Fix illegal memory access with multi_tensor_apply size above INT_MAX

gdb commented 3 months ago

Currently, multi_tensor_apply causes an illegal memory access due to an overflow in the sizes field of TensorListMetadata. This can be reproduced using the following standalone script:

import torch, amp_C
from apex.multi_tensor_apply import multi_tensor_applier
multi_tensor_adam = amp_C.multi_tensor_adam

size = 2**32+1
g_32 = [torch.zeros(size, dtype=torch.float32, device='cuda')]
p_32 = [torch.zeros(size, dtype=torch.float32, device='cuda')]
m_32 = [torch.zeros(size, dtype=torch.float32, device='cuda')]
v_32 = [torch.zeros(size, dtype=torch.float32, device='cuda')]
_dummy_overflow_buf = torch.zeros(1, dtype=torch.int32, device='cuda')

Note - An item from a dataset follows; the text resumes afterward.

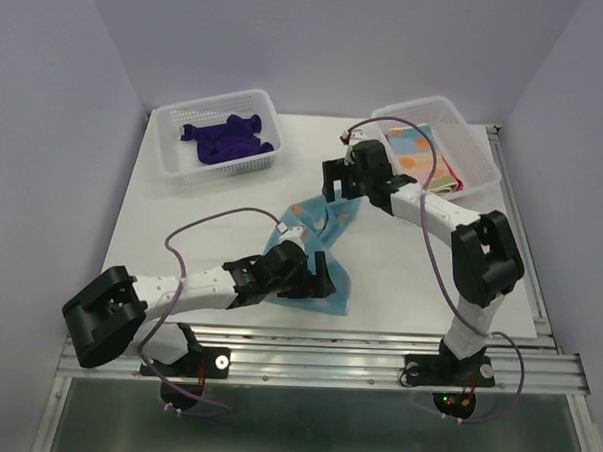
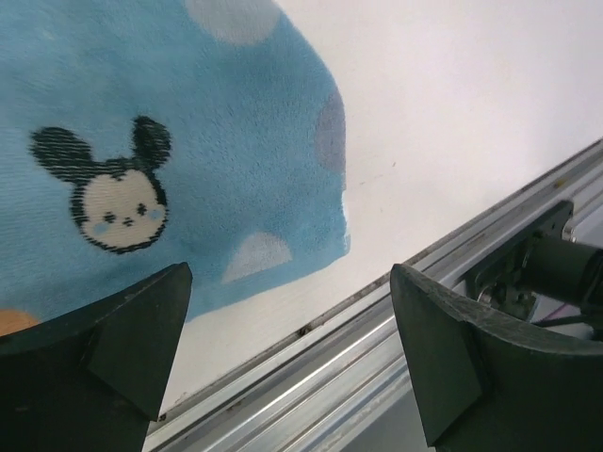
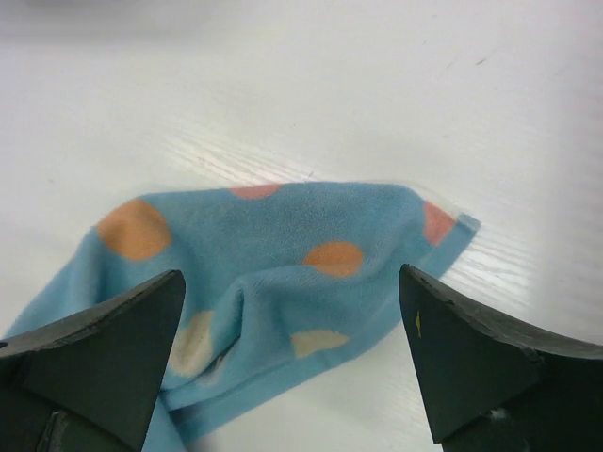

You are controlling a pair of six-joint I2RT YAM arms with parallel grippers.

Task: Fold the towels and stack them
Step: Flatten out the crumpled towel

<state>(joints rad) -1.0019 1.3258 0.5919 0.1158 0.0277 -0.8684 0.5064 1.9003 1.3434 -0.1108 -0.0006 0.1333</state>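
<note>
Top external view: blue towel lies spread and rumpled on the white table; one arm reaches in over each end of it
Left gripper: jaws spread wide with nothing between them; it hangs low over the blue towel's near end; in the left wrist view one jaw overlaps the towel's near hem and the other stands over bare table past the corner; whether either jaw touches cloth I cannot tell
Right gripper: jaws likewise wide apart and empty; it sits at the blue towel's far end; in the right wrist view the far edge of the cloth lies in the gap between the jaws
Edges: the blue towel's near hem runs close beside the aluminium rail, with a narrow strip of table between them; its near corner is rounded
Open room: bare table lies left of the blue towel, right of it, and beyond its far end
Towel look: light blue plush with orange, pink and pale spots and a cartoon mouse face; doubled over with soft ridges at the far end
Other towels: purple towel is crumpled in the left basket, beyond and left of the blue towel; folded towels are in the right basket, beyond and right of it; the top one is spotted blue, seemingly with a pink one beneath
</note>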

multi_tensor_applier(multi_tensor_adam, _dummy_overflow_buf, [g_32, p_32, m_32, v_32], 0.0, 0.9, 0.95, 1e-08, 1, 1, 1, 0.1)
print(g_32)

awgu commented 3 months ago

cc: @crcrpar are the following out of date: https://github.com/NVIDIA/apex/blob/b3bd26a8004007e6d2d098934e063b952cab86f1/csrc/multi_tensor_apply.cuh#L15-L17 I see the same limits in PyTorch where you already updated to use int64_t in https://github.com/pytorch/pytorch/pull/101760. Otherwise, I would expect that changing to use int64_t increases the TensorListMetadata struct size and hence the kernel arg size.

(Though, it seems that CUDA 12.1 on Volta+ increased the kernel arg size limit from 4 KB to 32 KB.)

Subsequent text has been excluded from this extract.